WORK REQUIRED:
In the listing that follows, copy out each line that includes the word "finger".

** Opening AVAILABLE RECORDS block **

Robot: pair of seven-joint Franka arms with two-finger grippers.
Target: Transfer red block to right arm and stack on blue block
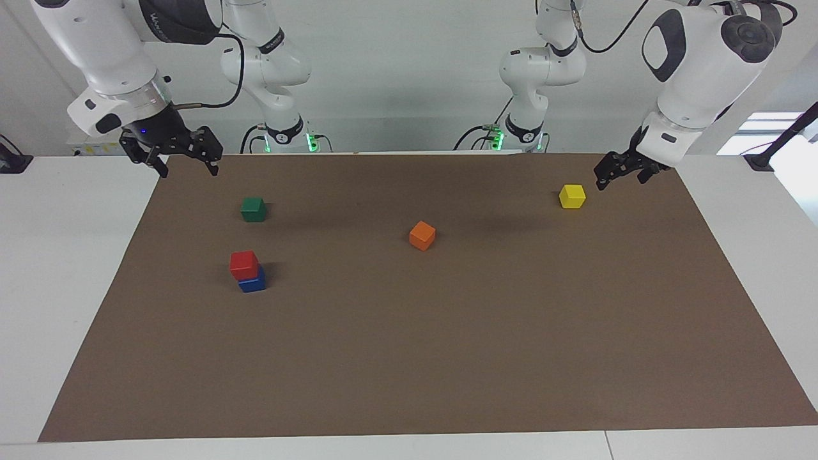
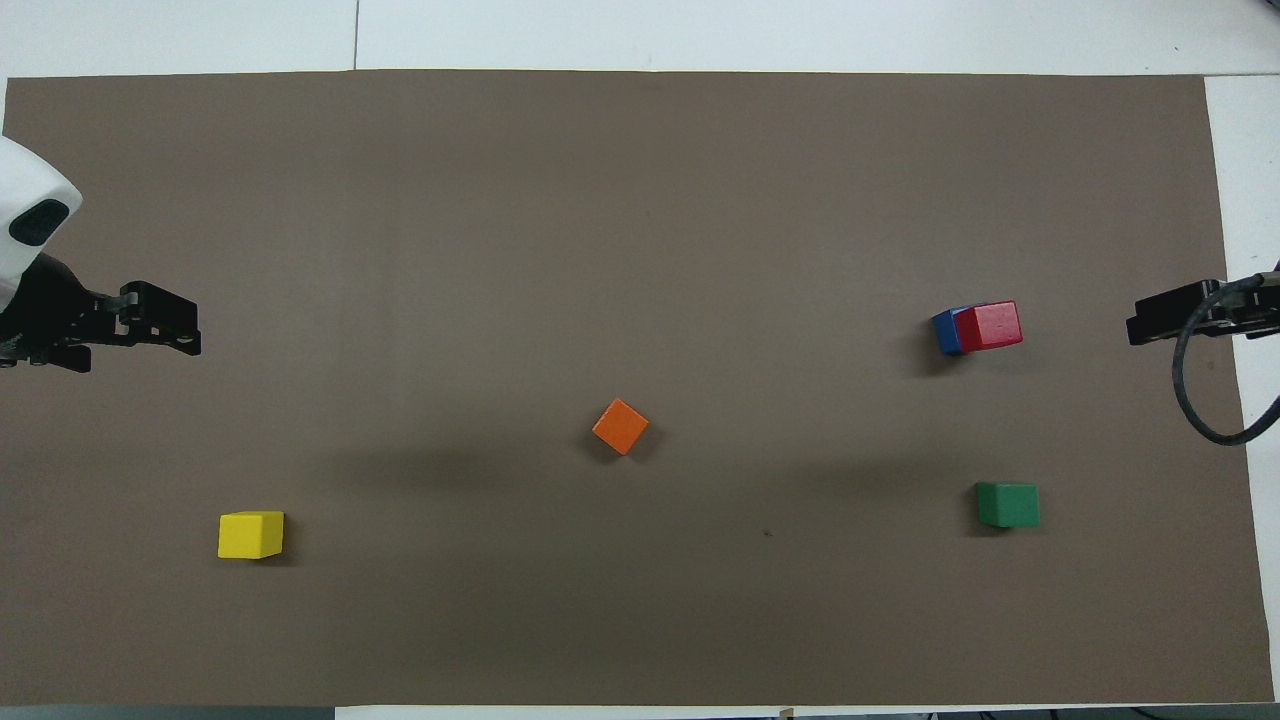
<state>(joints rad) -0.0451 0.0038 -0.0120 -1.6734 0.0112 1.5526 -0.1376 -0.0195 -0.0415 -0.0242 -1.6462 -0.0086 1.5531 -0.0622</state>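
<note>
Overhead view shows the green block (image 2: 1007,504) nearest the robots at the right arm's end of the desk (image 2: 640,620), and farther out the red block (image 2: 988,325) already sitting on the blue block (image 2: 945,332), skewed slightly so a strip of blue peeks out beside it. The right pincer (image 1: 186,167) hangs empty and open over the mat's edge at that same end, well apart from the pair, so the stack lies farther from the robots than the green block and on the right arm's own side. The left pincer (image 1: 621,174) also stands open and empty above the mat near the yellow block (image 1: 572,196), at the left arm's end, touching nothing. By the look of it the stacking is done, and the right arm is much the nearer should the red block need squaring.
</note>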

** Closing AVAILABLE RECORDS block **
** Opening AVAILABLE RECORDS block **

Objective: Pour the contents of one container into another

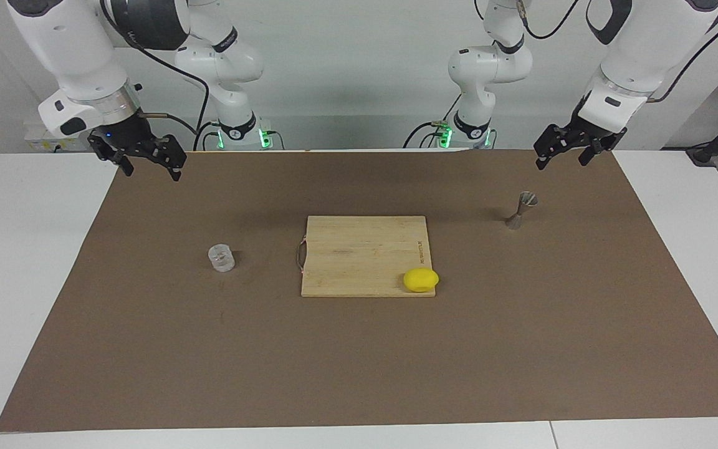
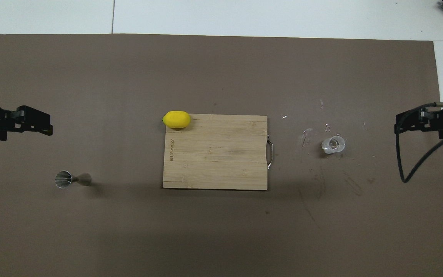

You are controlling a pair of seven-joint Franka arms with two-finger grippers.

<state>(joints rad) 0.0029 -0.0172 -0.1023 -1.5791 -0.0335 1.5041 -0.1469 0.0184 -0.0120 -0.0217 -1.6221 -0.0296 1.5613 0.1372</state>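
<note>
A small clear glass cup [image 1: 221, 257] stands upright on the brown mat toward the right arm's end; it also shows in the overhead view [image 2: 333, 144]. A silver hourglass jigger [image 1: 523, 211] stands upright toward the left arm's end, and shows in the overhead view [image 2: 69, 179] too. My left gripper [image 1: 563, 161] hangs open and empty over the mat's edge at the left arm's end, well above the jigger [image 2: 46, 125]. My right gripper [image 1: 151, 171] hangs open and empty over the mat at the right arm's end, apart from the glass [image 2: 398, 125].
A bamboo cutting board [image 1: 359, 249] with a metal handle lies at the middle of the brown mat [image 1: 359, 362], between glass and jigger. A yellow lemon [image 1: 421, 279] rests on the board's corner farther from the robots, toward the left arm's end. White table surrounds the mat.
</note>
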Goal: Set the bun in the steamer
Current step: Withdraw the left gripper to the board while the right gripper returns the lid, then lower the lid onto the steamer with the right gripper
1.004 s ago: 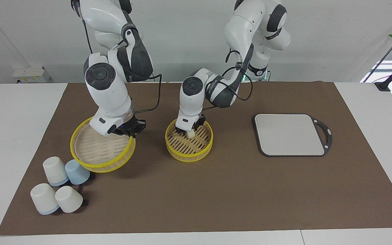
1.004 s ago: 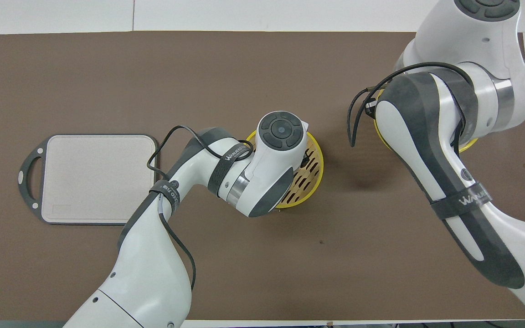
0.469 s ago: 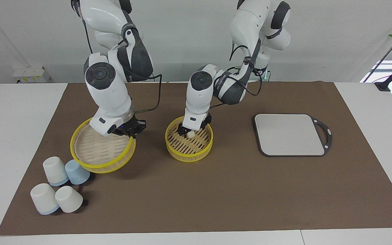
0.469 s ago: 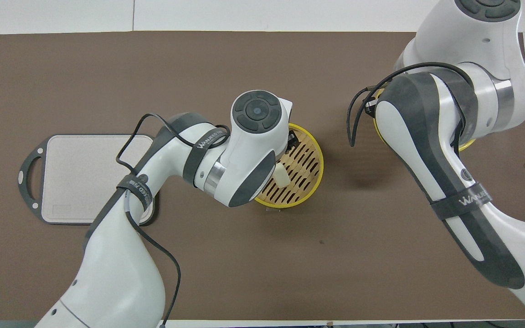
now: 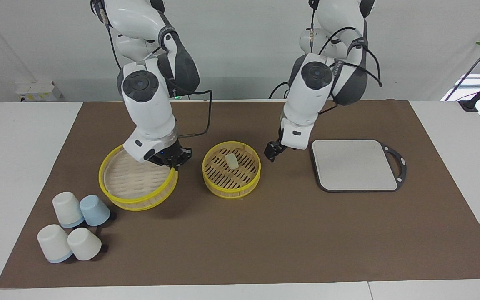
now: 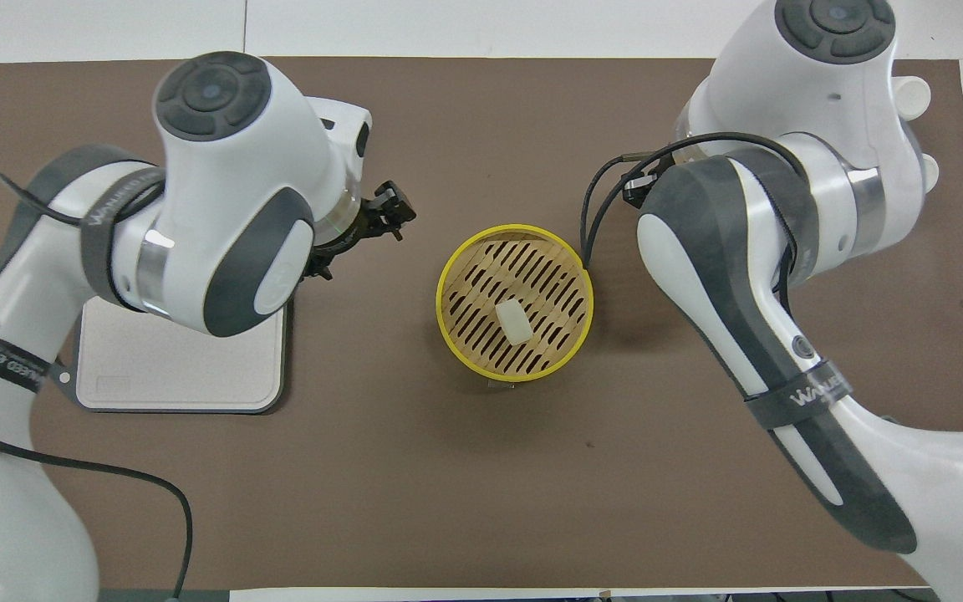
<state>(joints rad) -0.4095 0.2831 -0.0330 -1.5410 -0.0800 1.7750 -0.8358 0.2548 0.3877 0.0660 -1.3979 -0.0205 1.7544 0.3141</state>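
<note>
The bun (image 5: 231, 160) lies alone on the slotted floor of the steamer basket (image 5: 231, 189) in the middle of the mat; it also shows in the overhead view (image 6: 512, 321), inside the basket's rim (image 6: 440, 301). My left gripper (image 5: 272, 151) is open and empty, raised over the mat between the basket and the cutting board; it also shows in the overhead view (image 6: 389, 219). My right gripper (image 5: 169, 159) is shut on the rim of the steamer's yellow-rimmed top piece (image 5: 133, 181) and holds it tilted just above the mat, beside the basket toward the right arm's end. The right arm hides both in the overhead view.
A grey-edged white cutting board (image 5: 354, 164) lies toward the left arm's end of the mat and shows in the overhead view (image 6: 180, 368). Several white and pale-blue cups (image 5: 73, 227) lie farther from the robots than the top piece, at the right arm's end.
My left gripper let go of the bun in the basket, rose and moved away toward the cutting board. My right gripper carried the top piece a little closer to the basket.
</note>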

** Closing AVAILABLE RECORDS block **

RESULT:
Robot: pair of seven-joint Franka arms with two-finger grippers.
You are controlling a pair of seven-joint Franka arms with two-finger grippers.

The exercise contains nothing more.